Nur der Verkauf der Anteile am Luft- und Raumfahrtkonzern EADS hat den Autobauer Daimler 2012 vor einem Gewinnrückgang gerettet. Die Schwaben beziffern den positiven Effekt mit 709 Mio. Euro. Unter dem Strich fuhr der DAX-Konzern 6,5 Mrd. Euro ein – ein Plus von 8%. Das Konzernergebnis vor Zinsen und Steuern (EBIT) gab im abgelaufenen Geschäftsjahr leicht um 2% auf 8,6 Mrd. Euro nach. Der Umsatz stieg hingegen von 106,5 auf 114,3 Mrd. Euro, was einem Zuwachs von 7% entspricht.

Daimler-Chef Dieter Zetsche zog eine durchwachsene Bilanz: „Das abgelaufene Geschäftsjahr war für Daimler insgesamt ein starkes Jahr mit vielen Erfolgen, aber auch mit erkennbarem Verbesserungspotenzial.“  Die Prognose für 2013 bleibt verhalten. Im zentralen Pkw-Geschäft mit seinen Renditeproblemen erwarten die Schwaben sogar einen weiteren Rückgang. Daimlers Kernmarke Mercedes kommt damit bei der Aufholjagd gegen Audi und BMW aufs Neue absehbar nicht vom Fleck.

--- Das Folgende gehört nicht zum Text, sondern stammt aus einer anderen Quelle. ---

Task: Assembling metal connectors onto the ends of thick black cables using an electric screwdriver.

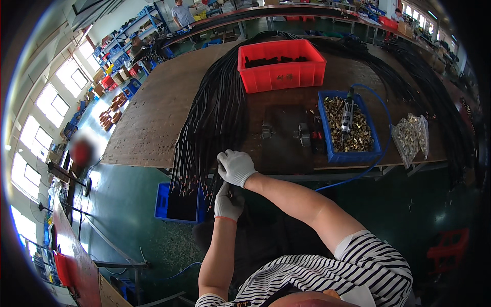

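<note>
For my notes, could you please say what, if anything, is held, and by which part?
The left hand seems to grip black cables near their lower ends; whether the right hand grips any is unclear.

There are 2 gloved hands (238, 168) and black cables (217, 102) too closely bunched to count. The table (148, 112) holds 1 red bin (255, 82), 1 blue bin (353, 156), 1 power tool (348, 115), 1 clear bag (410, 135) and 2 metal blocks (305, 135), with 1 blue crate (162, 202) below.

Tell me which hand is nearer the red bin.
Right. The gloved right hand is on the person's side of the red bin, toward its left; the gloved left hand is farther from it, lower in the picture and closer to the person's body.
</note>
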The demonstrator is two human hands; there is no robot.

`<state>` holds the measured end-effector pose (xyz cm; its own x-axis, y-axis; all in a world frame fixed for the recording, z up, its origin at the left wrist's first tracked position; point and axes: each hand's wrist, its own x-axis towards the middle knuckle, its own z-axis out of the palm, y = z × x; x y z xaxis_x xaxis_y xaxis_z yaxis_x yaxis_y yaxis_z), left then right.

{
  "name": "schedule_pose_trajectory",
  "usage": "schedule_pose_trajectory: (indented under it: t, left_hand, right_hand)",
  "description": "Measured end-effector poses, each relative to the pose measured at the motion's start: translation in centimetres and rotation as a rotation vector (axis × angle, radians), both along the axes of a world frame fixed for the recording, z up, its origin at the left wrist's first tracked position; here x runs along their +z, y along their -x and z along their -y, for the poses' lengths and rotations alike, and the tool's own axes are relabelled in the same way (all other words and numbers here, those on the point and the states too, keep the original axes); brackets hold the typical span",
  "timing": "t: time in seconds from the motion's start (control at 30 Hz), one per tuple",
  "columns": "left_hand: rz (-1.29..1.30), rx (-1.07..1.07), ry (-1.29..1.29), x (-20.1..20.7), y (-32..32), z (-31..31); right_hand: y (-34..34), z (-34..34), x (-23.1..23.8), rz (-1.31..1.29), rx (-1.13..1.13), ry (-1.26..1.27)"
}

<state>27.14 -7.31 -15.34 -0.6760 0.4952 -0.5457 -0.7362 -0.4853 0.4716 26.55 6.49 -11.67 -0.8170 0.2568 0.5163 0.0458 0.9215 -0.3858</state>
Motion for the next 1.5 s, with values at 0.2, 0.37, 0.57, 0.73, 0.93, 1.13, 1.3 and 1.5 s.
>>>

Die Aktien von Daimler sind am Donnerstag nach Zahlen mit Kursgewinnen in den Handel gestartet. Vorbörslich hatten die Papiere zunächst noch moderate Verluste verzeichnet. Im frühen Handel verteuerten sie sich um rund 1,60%. Händler sahen die operative Entwicklung im Schlussquartal knapp unter den Erwartungen, den Umsatz und den Nettogewinn aber darüber. Dazu komme der solide Dividendenvorschlag. Mit 2,20 Euro Dividende pro Aktie hält Daimler die Ausschüttung auf Vorjahresniveau.